HowtoForge Forums | HowtoForge - Linux Howtos and Tutorials

HowtoForge Forums | HowtoForge - Linux Howtos and Tutorials (http://www.howtoforge.com/forums/index.php)
-   Installation/Configuration (http://www.howtoforge.com/forums/forumdisplay.php?f=16)
-   -   Creating SSL crashed apache (http://www.howtoforge.com/forums/showthread.php?t=36575)

punto 16th June 2009 07:20

Creating SSL crashed apache
 
Hi,

I am trying to create an SSL certificate for a domain I am hosting and everytime I enter the certificate sent to me from Commodo and click save under ISPCONFIG it causes httpd to stop and I cannot restart it. This is from the error_log:

[Tue Jun 16 15:01:02 2009] [notice] suEXEC mechanism enabled (wrapper: /usr/sbin/suexec)
[Tue Jun 16 15:01:04 2009] [notice] suEXEC mechanism enabled (wrapper: /usr/sbin/suexec)
[Tue Jun 16 15:01:05 2009] [notice] suEXEC mechanism enabled (wrapper: /usr/sbin/suexec)
[Tue Jun 16 15:01:06 2009] [notice] suEXEC mechanism enabled (wrapper: /usr/sbin/suexec)
shell-init: error retrieving current directory: getcwd: cannot access parent directories: No such file or directory
[Tue Jun 16 15:01:08 2009] [notice] suEXEC mechanism enabled (wrapper: /usr/sbin/suexec)
[Tue Jun 16 15:02:55 2009] [notice] suEXEC mechanism enabled (wrapper: /usr/sbin/suexec)

Once I delete the SSL certificate for the domain, httpd restarts instantly and we are all okay again.

I can confirm the following files are created in the SSL data directory once I input the certificate file received from Commodo and upload the bundle.

www_domain.com.ca-bundle www_domain.com.csr
www_domain.com.crt www_domain.com.key
www_domain.com.key.org


Any advice on how to get this working will be appreciated as the site is due to go live immediately.

The domain is on its own dedicated, routable IP address.

Thanks in advance
Matt

till 16th June 2009 15:16

There is no option to upload a bundle certificate in ispconfig 2, so you must have added the bundle to a wrong field.

punto 16th June 2009 21:44

Quote:

Originally Posted by till (Post 194551)
There is no option to upload a bundle certificate in ispconfig 2, so you must have added the bundle to a wrong field.

Hi Till,

No that is not the case. I uploaded the bundle through FTP to the SSL directory of the website as per the instructions on the Comodo webpage and added the apache directives.
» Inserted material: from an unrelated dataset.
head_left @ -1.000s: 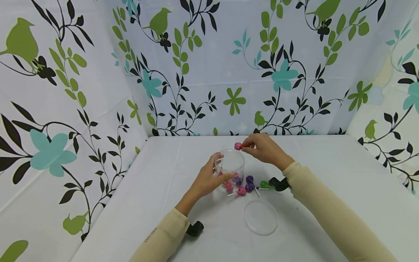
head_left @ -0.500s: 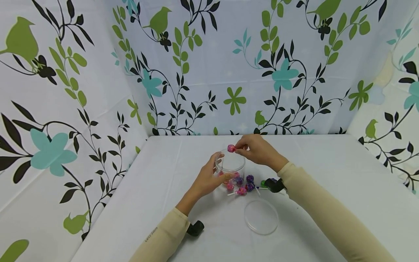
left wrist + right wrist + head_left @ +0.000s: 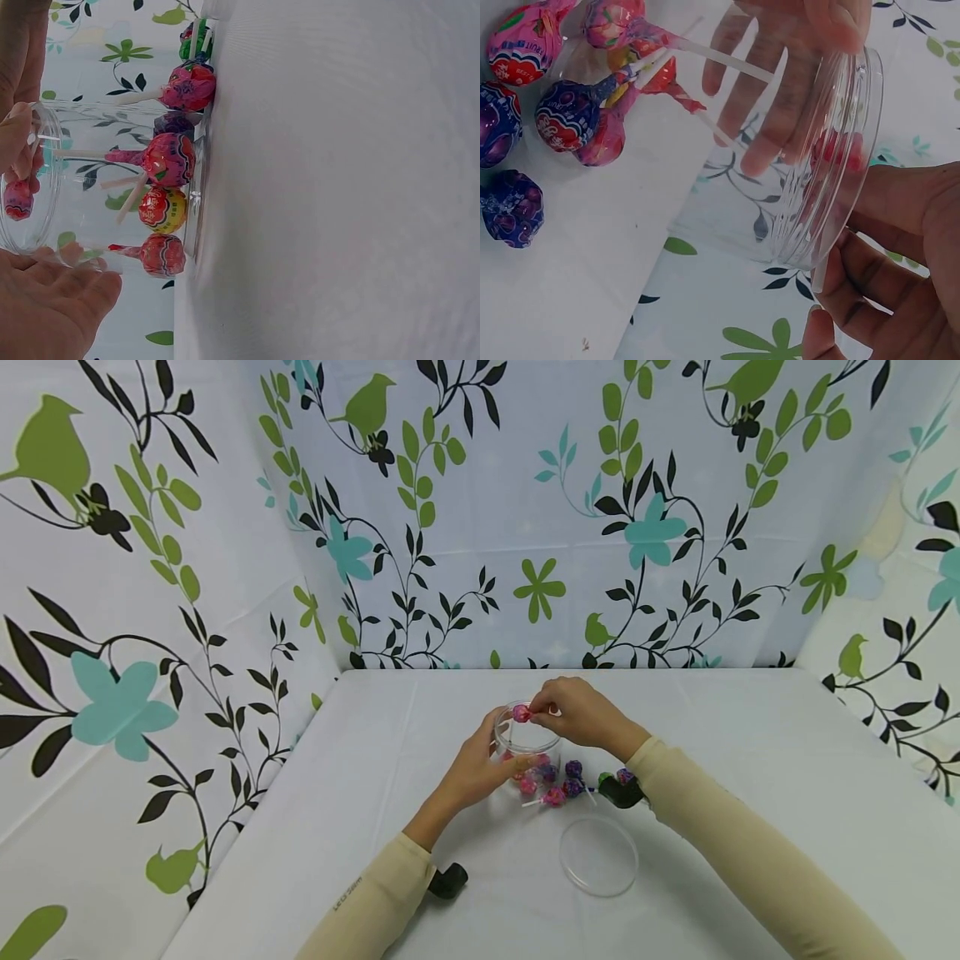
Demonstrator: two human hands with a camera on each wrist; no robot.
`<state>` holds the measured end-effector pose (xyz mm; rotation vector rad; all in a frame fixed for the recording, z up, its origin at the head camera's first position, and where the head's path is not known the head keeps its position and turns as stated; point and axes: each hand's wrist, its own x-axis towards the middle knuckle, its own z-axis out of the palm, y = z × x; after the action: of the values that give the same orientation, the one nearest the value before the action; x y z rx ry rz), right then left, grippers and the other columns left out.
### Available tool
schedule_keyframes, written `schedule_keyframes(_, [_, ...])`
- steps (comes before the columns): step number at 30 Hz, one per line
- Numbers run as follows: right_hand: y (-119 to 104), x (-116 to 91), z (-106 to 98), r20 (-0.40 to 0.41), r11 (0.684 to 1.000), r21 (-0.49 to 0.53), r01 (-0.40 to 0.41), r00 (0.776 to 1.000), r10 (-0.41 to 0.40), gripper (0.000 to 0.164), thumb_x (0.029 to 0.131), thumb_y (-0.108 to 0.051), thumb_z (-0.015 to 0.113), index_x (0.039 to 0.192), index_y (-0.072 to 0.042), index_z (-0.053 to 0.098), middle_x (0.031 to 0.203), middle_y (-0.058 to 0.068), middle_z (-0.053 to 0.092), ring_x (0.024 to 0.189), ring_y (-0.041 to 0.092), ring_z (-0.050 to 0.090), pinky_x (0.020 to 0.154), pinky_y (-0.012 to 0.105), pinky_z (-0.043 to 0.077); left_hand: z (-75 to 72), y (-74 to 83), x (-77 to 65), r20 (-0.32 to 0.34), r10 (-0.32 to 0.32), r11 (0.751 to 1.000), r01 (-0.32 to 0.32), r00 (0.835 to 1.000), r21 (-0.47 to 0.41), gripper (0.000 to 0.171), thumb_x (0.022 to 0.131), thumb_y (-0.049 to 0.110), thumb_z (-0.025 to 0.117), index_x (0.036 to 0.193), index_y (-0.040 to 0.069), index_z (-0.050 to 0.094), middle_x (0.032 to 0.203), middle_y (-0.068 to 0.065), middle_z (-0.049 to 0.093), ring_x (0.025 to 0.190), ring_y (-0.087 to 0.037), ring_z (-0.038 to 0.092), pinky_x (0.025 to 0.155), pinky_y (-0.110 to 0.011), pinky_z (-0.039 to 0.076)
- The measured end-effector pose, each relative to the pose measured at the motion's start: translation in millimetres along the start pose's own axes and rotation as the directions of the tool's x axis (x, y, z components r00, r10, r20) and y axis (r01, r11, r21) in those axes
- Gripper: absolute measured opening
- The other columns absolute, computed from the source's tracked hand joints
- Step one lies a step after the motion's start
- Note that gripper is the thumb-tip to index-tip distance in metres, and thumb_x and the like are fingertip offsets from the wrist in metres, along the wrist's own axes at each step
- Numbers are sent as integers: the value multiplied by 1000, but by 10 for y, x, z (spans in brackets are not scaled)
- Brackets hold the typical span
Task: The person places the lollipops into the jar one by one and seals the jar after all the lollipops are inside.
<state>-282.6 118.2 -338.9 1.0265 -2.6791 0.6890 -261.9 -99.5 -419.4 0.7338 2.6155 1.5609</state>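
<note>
A clear round jar [image 3: 528, 749] stands upright on the white table, its mouth uncovered. My left hand [image 3: 474, 770] grips the jar's side, thumb across the front and fingers round the far side. Between the thumb and fingers of my right hand [image 3: 588, 717], a pink-wrapped lollipop [image 3: 521, 713] is pinched by its stick end, its candy head at the jar's mouth. Through the wall in the left wrist view, several lollipops show at the bottom, including a red-and-yellow one [image 3: 163, 210] and a red one [image 3: 163, 256]. The right wrist view shows a purple lollipop [image 3: 568, 116].
Beside the jar's right front lie loose lollipops: a pink one [image 3: 553, 797], purple ones [image 3: 573, 787] and a green one [image 3: 605, 778] partly hidden by the black wrist camera [image 3: 621, 791]. A clear round lid [image 3: 597, 892] lies flat nearer the front. Patterned cloth [image 3: 465, 510] surrounds the table.
My right hand has moved left and down with the pink lollipop, from beside the jar's rim to over its mouth. The left hand and jar have stayed in place.
</note>
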Motion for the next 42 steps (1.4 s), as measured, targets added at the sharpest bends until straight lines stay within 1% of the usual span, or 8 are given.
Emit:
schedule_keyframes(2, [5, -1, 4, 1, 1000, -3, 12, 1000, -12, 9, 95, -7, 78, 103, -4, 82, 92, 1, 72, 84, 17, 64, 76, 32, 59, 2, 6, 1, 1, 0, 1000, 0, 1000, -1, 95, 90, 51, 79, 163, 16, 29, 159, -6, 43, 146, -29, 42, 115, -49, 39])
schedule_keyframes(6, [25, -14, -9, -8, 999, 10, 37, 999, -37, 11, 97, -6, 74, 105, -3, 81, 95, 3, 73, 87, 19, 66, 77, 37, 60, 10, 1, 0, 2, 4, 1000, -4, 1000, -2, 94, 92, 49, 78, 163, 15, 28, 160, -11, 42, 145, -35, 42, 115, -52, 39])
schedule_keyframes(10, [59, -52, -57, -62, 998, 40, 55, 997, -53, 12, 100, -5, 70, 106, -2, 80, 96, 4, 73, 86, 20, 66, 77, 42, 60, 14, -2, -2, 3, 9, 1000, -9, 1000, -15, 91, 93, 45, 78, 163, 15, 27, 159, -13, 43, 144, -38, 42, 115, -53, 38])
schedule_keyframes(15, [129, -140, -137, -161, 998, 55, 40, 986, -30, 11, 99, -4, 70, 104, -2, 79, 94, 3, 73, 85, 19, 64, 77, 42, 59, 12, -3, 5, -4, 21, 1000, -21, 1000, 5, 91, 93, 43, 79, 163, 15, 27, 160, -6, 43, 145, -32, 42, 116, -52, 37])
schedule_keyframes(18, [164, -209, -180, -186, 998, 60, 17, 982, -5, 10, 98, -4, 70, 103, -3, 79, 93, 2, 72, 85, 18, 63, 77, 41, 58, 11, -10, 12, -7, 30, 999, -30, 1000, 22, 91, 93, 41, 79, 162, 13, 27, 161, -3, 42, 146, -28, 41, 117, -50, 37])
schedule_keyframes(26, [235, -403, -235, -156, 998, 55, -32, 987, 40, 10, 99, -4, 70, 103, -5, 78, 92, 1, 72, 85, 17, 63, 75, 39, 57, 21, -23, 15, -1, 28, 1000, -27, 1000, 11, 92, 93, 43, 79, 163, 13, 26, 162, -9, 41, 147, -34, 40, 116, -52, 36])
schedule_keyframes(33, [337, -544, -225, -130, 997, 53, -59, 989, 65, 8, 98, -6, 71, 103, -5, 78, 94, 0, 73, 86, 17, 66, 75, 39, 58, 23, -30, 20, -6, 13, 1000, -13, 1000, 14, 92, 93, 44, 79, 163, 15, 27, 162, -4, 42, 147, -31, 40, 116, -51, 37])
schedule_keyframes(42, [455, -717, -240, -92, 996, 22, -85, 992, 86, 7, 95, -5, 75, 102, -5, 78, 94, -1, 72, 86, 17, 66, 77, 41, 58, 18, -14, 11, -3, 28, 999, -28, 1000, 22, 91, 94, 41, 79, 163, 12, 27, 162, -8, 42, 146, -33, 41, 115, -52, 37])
https://support.comodo.com/index.php...264&nav=0,96,1

Please advise.

Matt

falko 17th June 2009 12:41

Any errors in the web site's error log?
What's the output of
Code:

httpd -t
?

punto 17th June 2009 14:39

Quote:

Originally Posted by falko (Post 194799)
Any errors in the web site's error log?
What's the output of
Code:

httpd -t
?

Hi Falko, output is

[punto@web ~]# httpd -t
Syntax OK


Httpd started once I deleted the created certificate. I could go through the process again (have tried twice already) if you think it neccessary, but it is a live webserver with 50+ domains so any downtime is not welcome.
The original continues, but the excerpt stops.